**TASK ITEM**
Determine the number of lines below that contain the string "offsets", and state only that number.
SOURCE DATA section start
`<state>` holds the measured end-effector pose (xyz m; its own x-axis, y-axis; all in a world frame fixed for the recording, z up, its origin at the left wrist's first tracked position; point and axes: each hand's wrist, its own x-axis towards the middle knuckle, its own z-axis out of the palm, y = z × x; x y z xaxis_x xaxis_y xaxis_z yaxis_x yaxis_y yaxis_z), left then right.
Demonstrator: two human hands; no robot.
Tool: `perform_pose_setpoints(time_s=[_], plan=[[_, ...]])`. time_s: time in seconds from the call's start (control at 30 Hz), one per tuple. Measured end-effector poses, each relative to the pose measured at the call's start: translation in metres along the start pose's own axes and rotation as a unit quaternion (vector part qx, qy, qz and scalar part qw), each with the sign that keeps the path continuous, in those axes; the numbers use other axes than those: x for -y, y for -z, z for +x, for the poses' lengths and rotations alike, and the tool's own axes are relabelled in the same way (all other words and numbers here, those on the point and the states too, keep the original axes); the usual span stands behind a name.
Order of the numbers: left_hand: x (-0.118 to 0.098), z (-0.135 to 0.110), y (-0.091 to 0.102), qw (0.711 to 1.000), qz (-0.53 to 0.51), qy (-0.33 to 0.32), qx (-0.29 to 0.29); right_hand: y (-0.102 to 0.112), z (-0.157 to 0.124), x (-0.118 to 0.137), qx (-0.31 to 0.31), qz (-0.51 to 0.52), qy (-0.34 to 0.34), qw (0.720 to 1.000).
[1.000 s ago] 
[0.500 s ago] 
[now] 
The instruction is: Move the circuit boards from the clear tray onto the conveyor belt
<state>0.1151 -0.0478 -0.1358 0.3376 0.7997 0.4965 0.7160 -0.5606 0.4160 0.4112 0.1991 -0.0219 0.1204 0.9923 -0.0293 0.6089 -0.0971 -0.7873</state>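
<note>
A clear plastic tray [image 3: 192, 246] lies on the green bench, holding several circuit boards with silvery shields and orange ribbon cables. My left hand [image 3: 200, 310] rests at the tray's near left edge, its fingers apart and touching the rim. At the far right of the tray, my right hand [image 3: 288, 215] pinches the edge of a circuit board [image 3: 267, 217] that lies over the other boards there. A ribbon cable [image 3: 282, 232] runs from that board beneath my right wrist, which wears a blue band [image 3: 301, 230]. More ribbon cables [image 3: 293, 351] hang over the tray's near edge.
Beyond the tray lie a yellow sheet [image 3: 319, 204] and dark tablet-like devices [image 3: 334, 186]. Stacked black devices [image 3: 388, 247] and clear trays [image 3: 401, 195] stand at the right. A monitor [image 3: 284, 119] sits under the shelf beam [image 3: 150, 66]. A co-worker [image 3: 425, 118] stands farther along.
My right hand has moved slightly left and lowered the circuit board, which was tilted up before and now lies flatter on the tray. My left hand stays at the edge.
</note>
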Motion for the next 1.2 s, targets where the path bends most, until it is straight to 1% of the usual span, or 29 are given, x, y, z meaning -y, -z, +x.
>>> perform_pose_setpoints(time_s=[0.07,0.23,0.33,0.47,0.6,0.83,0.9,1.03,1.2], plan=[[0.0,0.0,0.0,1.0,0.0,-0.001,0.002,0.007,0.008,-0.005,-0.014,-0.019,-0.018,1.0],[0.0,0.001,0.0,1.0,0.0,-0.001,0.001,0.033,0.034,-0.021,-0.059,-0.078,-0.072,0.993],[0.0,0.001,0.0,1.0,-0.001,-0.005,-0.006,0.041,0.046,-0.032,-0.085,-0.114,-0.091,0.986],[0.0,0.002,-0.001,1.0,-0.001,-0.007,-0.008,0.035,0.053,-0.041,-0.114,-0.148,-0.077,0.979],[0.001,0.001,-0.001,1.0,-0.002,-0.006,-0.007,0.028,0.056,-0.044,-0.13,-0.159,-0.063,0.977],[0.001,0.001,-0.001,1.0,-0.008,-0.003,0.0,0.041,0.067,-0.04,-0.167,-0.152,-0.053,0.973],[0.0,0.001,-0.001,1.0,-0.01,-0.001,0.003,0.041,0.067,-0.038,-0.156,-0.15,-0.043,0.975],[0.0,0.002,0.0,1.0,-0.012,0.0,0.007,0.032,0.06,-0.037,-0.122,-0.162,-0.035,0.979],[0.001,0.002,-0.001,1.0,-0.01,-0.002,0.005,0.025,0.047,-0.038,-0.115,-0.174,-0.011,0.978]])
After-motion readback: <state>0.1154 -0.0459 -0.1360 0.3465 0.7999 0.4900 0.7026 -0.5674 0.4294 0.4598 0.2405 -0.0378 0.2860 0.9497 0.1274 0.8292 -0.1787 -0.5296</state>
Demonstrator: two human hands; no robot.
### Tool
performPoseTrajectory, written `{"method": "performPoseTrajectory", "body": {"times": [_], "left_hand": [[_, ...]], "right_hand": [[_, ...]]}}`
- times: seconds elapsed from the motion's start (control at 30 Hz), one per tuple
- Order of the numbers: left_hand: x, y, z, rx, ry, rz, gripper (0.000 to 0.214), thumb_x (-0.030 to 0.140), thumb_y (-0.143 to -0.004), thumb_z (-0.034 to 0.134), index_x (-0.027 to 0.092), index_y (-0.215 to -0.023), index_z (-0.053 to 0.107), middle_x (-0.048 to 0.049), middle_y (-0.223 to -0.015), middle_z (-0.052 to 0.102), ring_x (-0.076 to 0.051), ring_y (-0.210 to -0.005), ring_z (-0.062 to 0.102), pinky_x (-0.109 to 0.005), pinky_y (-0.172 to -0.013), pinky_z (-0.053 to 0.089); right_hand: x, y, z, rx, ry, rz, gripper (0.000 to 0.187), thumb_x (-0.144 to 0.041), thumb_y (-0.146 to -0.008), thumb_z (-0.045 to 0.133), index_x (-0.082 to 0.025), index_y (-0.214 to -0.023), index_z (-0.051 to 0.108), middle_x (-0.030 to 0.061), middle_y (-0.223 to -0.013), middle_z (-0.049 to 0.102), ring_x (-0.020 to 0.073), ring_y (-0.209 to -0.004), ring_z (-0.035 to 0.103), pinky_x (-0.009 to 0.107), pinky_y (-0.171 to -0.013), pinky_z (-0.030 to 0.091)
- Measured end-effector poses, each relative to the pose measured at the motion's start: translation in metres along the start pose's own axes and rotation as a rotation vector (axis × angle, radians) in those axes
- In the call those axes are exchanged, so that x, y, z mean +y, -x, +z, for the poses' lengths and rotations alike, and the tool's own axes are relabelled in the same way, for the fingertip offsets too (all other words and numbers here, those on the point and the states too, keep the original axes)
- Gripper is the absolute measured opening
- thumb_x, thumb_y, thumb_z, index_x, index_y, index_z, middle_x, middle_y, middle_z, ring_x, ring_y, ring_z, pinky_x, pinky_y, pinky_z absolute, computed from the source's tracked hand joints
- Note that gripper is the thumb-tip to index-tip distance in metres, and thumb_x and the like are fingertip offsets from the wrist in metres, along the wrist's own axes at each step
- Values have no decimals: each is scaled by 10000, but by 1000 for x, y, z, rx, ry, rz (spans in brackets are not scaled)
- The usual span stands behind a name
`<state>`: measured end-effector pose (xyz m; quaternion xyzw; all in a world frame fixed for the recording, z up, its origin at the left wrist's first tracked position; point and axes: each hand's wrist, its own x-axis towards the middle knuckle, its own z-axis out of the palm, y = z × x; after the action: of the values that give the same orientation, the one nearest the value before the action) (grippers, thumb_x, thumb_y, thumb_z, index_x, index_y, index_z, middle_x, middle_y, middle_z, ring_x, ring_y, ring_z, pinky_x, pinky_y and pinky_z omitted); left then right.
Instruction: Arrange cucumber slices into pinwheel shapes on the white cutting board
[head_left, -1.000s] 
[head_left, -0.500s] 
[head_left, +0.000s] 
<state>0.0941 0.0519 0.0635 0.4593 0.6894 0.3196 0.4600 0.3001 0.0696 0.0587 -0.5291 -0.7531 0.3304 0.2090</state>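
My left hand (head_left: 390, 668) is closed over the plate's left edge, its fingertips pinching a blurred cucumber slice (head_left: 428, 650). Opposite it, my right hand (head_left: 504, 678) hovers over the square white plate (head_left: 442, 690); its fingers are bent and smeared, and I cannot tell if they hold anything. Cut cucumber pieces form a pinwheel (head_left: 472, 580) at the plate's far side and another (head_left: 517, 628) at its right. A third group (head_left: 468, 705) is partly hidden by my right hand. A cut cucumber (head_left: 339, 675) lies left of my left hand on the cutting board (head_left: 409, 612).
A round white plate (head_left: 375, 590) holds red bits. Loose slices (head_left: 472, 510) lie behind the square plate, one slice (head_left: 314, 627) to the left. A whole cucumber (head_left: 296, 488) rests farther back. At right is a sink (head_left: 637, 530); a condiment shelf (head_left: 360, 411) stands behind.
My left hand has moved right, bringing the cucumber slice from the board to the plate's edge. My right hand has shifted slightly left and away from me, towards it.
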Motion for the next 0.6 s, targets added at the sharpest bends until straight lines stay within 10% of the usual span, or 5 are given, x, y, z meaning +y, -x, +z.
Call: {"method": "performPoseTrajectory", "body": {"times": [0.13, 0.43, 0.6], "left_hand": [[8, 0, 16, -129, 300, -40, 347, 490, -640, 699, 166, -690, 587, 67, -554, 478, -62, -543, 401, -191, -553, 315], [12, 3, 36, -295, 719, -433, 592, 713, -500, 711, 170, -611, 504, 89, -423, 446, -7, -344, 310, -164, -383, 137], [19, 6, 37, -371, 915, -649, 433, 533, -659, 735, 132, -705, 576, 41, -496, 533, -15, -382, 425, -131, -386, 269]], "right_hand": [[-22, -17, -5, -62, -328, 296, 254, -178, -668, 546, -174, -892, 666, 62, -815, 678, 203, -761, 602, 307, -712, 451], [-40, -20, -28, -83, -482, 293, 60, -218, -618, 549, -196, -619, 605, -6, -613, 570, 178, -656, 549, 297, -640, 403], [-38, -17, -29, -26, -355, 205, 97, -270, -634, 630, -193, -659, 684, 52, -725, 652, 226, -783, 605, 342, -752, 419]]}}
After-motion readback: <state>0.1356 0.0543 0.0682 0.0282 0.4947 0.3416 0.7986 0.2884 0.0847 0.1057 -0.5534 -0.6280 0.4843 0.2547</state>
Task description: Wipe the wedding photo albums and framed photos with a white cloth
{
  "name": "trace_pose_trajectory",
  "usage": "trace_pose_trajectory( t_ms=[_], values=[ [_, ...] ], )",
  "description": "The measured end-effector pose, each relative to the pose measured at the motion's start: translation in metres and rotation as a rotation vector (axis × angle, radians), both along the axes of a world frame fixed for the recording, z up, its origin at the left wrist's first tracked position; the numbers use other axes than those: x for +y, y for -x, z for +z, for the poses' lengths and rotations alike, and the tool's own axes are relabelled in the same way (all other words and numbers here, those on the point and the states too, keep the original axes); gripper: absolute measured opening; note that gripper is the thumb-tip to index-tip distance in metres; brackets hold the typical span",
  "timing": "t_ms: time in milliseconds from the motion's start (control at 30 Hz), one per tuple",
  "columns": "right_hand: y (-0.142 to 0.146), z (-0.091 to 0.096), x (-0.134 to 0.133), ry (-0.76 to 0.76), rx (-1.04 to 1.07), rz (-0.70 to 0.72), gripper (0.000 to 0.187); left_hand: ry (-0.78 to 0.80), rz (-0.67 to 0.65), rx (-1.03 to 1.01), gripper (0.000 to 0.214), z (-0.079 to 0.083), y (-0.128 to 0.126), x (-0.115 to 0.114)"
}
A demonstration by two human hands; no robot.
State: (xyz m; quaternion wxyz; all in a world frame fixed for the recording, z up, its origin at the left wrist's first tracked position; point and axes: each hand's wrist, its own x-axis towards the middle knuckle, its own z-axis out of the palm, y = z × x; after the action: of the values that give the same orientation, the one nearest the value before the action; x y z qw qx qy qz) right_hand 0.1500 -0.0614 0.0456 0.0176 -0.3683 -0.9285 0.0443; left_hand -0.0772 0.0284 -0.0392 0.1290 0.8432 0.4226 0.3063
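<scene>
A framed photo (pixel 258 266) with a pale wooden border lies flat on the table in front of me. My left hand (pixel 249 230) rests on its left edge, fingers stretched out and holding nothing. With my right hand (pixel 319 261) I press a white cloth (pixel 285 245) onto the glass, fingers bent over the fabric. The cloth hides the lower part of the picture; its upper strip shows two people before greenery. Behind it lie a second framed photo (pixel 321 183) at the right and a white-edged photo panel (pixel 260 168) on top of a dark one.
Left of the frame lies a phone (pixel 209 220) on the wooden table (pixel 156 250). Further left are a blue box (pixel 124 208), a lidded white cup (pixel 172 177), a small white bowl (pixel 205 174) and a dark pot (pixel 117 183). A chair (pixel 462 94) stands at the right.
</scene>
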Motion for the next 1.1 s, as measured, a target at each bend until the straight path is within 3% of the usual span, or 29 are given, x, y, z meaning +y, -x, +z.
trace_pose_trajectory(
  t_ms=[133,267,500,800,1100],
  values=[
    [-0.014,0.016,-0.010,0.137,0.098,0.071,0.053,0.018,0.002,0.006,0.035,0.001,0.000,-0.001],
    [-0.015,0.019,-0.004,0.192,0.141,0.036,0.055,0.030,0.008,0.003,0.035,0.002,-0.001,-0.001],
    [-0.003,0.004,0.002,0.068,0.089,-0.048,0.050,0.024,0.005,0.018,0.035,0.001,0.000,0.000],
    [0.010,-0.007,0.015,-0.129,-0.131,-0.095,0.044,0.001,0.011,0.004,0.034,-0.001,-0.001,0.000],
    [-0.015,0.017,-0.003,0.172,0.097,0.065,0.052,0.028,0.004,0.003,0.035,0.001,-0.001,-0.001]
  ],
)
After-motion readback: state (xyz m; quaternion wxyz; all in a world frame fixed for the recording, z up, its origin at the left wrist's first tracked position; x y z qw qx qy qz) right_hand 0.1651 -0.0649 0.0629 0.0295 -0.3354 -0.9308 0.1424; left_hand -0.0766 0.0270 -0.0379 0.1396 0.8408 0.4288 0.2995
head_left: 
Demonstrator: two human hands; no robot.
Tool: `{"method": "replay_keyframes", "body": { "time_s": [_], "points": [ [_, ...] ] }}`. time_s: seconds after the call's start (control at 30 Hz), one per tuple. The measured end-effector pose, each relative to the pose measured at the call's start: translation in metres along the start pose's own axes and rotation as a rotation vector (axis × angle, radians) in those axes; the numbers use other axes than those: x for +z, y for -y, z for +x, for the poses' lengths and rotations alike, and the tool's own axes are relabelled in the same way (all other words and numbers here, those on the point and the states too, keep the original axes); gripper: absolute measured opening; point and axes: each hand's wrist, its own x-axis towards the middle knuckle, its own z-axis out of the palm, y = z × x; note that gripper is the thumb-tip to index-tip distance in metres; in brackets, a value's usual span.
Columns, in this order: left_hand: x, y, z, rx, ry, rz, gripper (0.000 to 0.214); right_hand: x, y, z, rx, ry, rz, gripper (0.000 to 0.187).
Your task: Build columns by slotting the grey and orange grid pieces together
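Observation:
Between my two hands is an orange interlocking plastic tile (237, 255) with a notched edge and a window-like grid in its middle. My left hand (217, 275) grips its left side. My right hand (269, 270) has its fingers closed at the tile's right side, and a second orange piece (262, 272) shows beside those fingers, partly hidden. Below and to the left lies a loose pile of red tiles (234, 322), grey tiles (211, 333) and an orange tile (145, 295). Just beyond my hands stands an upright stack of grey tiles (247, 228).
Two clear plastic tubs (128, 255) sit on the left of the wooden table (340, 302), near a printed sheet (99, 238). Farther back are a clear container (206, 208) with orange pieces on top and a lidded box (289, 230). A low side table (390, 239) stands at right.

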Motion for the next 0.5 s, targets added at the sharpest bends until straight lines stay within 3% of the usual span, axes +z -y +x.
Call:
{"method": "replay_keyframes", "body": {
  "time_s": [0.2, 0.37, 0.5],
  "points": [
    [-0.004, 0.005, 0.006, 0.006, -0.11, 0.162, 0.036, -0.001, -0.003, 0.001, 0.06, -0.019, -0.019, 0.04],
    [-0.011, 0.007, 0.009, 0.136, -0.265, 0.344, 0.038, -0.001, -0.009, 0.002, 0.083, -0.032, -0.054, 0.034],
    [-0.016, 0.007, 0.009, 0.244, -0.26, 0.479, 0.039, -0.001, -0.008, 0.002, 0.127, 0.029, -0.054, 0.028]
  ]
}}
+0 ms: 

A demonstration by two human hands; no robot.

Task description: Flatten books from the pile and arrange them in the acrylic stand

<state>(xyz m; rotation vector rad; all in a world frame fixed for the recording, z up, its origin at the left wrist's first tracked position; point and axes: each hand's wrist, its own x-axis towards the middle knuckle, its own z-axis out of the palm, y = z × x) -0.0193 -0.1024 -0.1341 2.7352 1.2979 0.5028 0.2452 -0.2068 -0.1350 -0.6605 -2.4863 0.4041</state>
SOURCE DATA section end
**WRITTEN RESPONSE**
2